• **Exercise objective**: All of the data should be copied exactly, with the pictures left out.

[Opening Provided data section]

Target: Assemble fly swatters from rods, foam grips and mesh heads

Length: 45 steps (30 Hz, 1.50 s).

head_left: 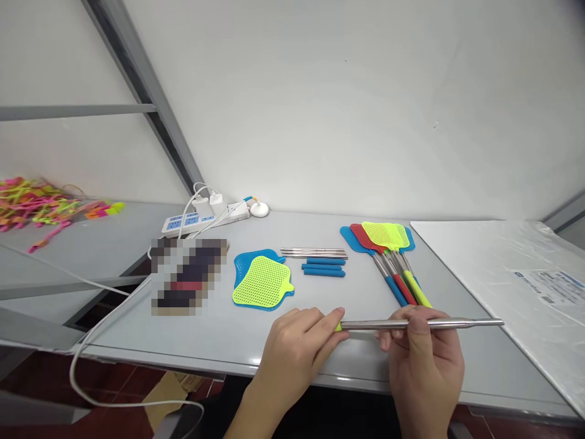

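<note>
Tabletop [361, 286] gap between blue handles [324, 268] and swatter bundle [388, 236] passable from above; held metal rod [368, 325] bars front.

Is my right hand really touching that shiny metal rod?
Touching. The head view shows it plainly: your right hand holds the metal rod, with the thumb crossing over the front of it.

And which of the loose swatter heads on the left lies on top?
The yellow-green head, left of the blue tubes: its whole mesh shows, whereas the blue heads are partly covered beneath it.
</note>
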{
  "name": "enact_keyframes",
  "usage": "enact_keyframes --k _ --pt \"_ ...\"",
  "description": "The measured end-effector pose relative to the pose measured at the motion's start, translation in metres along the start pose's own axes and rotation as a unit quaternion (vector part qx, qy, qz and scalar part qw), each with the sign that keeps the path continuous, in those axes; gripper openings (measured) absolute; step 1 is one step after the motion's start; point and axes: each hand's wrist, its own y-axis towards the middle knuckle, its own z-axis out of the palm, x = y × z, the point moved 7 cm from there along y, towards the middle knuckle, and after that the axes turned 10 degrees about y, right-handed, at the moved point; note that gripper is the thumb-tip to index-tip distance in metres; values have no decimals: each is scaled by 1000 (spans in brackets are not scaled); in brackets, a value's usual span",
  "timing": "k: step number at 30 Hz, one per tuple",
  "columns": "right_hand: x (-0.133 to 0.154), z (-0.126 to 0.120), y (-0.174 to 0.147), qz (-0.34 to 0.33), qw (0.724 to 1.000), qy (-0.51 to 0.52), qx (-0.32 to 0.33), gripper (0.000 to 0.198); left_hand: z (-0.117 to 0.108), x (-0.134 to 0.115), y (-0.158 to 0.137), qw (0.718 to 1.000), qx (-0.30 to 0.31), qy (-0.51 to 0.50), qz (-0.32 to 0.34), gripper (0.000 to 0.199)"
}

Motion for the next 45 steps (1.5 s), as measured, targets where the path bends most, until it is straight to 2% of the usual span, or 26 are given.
enact_keyframes --k 5,8,11,14,18,20,21,23,24,26,28,30,34,37,41,43,45 --pt "-5 12 -3 38 993 -31 106 4 -1 1 0 1000 4 -30 -6 22" --pt "-12 28 -9 82 971 -93 206 4 -3 -1 -1 997 0 -74 -7 24" --pt "-11 36 -13 77 953 -123 266 4 -6 1 -5 994 -9 -109 -17 26" --pt "-11 26 -9 70 958 -133 245 4 -12 10 -11 992 -15 -123 -29 33" --pt "-25 5 -3 118 966 -139 181 14 -29 32 -21 978 -56 -179 -90 42" --pt "-31 4 -3 136 964 -140 179 16 -38 47 -28 953 -110 -226 -167 35" --pt "-32 6 -4 140 963 -140 183 15 -40 55 -33 932 -140 -249 -223 27" --pt "-32 14 -6 141 957 -147 206 13 -39 69 -46 867 -192 -302 -348 13" --pt "-32 18 -8 142 951 -154 226 12 -37 74 -52 830 -213 -328 -397 14" --pt "-31 26 -15 147 936 -185 261 11 -31 78 -59 771 -242 -375 -454 21" --pt "-32 31 -21 147 916 -239 286 13 -29 82 -60 743 -256 -408 -464 23" --pt "-32 37 -27 133 887 -296 328 13 -30 85 -59 744 -258 -407 -462 23" --pt "-25 58 -37 43 815 -359 453 17 -41 83 -53 806 -239 -353 -411 23" --pt "-17 69 -37 -36 782 -389 485 18 -41 76 -49 823 -205 -371 -377 31" --pt "-9 83 -42 -127 766 -391 494 11 -33 72 -47 806 -184 -413 -382 42" --pt "-8 89 -44 -140 767 -388 491 11 -32 71 -46 799 -186 -420 -387 43" --pt "-10 93 -46 -125 768 -393 490 14 -32 70 -45 793 -193 -422 -395 44"
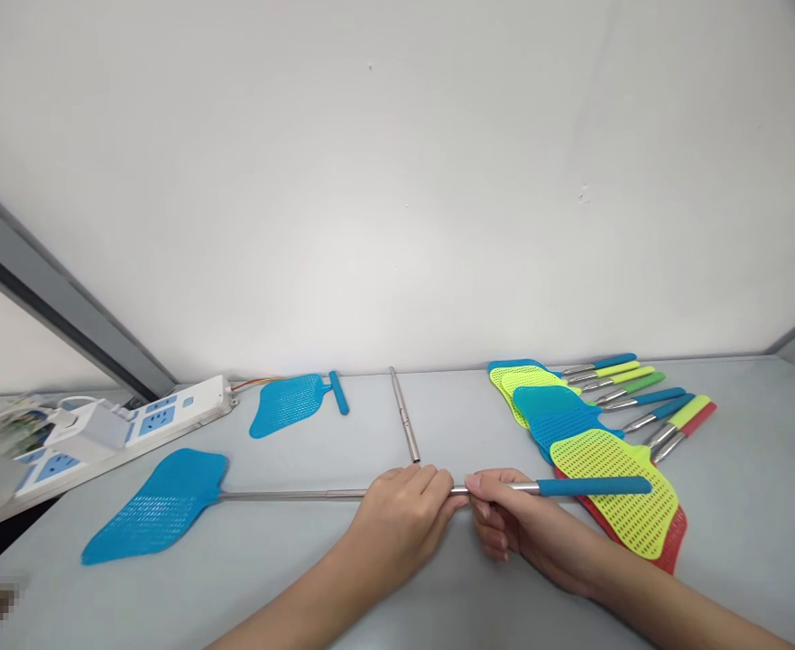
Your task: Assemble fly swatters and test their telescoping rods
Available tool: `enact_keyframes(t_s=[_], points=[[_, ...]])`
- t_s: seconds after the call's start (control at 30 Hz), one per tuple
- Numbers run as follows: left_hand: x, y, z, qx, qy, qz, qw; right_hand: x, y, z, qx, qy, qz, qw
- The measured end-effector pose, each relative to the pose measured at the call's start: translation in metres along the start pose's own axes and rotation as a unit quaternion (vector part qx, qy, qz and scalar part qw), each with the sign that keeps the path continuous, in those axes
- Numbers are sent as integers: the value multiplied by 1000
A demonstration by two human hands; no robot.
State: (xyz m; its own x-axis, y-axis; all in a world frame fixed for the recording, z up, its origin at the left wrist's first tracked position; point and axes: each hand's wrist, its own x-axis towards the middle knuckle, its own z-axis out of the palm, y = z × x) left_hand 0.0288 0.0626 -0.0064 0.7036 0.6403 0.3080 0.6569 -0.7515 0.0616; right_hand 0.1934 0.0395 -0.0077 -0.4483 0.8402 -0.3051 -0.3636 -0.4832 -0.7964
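Both my hands are closed round the metal rod of a blue fly swatter, which lies level across the front of the table. My left hand grips the thin rod near its middle, knuckles up. Just beside it, my right hand pinches the thicker metal part near the blue handle. The handle's end passes over a yellow swatter head in the pile at the right. Beyond my left hand lies a loose metal telescopic rod. A separate blue swatter head and a short blue handle grip lie farther back.
A pile of blue, yellow, green and red fly swatters with shortened rods lies at the right on the grey table. A white power strip with plugs and cables runs along the left edge. A white wall stands behind.
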Motion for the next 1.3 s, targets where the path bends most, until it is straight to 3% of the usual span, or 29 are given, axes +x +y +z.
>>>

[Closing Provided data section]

• **The completed task**:
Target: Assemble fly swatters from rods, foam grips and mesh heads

Length: 45 steps (30 Hz, 1.50 s).

head_left: 

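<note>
Tabletop [361, 286] gap between blue handles [324, 268] and swatter bundle [388, 236] passable from above; held metal rod [368, 325] bars front.

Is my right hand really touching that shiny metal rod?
Touching. The head view shows it plainly: your right hand holds the metal rod, with the thumb crossing over the front of it.

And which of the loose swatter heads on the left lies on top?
The yellow-green head, left of the blue tubes: its whole mesh shows, whereas the blue heads are partly covered beneath it.
</note>
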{
  "name": "enact_keyframes",
  "usage": "enact_keyframes --k _ --pt \"_ ...\"",
  "description": "The measured end-effector pose relative to the pose measured at the motion's start, translation in metres along the start pose's own axes and rotation as a unit quaternion (vector part qx, qy, qz and scalar part qw), each with the sign that keeps the path continuous, in those axes; gripper openings (measured) absolute; step 1 is one step after the motion's start; point and axes: each hand's wrist, its own y-axis towards the middle knuckle, its own z-axis out of the palm, x = y × z, the point moved 7 cm from there along y, towards the middle knuckle, and after that the axes turned 10 degrees about y, right-handed, at the moved point; note that gripper is the thumb-tip to index-tip distance in metres; values have no decimals: each is scaled by 1000 (spans in brackets are not scaled); in brackets, a value's usual span",
  "timing": "k: step number at 30 Hz, one per tuple",
  "columns": "right_hand: x (-0.133 to 0.154), z (-0.126 to 0.120), y (-0.174 to 0.147), qz (-0.34 to 0.33), qw (0.724 to 1.000), qy (-0.51 to 0.52), qx (-0.32 to 0.33), gripper (0.000 to 0.198); left_hand: z (-0.117 to 0.108), x (-0.134 to 0.115), y (-0.158 to 0.137), qw (0.718 to 1.000), qx (-0.30 to 0.31), qy (-0.51 to 0.50), qz (-0.32 to 0.34), gripper (0.000 to 0.199)"
}

Motion for the next 45 steps (1.5 s), as measured, targets where the path bends most, until it is straight to 2% of the usual span, or 26 are given.
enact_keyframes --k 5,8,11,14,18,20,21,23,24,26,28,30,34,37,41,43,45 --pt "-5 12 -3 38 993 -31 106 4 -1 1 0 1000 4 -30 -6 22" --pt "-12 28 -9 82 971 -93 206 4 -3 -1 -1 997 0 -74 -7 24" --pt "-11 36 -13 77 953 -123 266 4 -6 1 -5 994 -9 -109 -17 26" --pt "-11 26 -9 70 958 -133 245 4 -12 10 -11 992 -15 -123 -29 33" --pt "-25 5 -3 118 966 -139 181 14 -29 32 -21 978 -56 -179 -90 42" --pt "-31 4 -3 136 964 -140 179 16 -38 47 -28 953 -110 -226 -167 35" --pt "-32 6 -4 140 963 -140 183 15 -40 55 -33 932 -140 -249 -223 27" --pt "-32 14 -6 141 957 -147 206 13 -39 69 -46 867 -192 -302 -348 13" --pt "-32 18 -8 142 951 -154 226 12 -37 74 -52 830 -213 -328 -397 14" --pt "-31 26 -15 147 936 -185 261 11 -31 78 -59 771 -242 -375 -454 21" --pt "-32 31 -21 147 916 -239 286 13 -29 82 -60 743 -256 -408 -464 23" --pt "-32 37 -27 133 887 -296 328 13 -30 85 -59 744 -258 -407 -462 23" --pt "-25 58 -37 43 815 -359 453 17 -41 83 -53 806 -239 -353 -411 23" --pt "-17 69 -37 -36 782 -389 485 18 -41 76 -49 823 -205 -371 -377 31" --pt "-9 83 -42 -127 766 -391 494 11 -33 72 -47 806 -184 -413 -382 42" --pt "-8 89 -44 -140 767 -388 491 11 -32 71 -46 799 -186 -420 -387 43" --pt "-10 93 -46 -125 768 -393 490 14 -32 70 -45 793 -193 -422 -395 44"
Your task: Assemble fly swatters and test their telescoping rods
Available tool: `enact_keyframes(t_s=[_], points=[[_, ...]])`
- t_s: seconds after the call's start (control at 30 Hz), one per tuple
- Numbers run as follows: left_hand: x, y, z, qx, qy, qz, qw; right_hand: x, y, z, qx, qy, qz, qw
- The measured end-effector pose, each relative to the pose measured at the call's start: translation in metres along the start pose's own axes and rotation as a unit quaternion (vector part qx, qy, qz and scalar part qw), each with the sign that keeps the path continuous, in those axes
- Numbers are sent as integers: the value multiplied by 1000
A demonstration by two human hands; no robot.
State: (xyz m; its own x-axis, y-axis; all in a world frame fixed for the recording, z up, its origin at the left wrist's first tracked position; point and axes: each hand's wrist, its own x-axis towards the middle knuckle, its own z-axis out of the palm, y = z × x) left_hand 0.0288 0.0626 -0.0064 0.7036 0.6403 0.3080 0.6569 -0.7515 0.0616; right_hand 0.1934 0.0395 -0.0077 -0.4483 0.8402 -0.3051 -0.3636 -0.4832 -0.7964
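Both my hands are closed round the metal rod of a blue fly swatter, which lies level across the front of the table. My left hand grips the thin rod near its middle, knuckles up. Just beside it, my right hand pinches the thicker metal part near the blue handle. The handle's end passes over a yellow swatter head in the pile at the right. Beyond my left hand lies a loose metal telescopic rod. A separate blue swatter head and a short blue handle grip lie farther back.
A pile of blue, yellow, green and red fly swatters with shortened rods lies at the right on the grey table. A white power strip with plugs and cables runs along the left edge. A white wall stands behind.
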Motion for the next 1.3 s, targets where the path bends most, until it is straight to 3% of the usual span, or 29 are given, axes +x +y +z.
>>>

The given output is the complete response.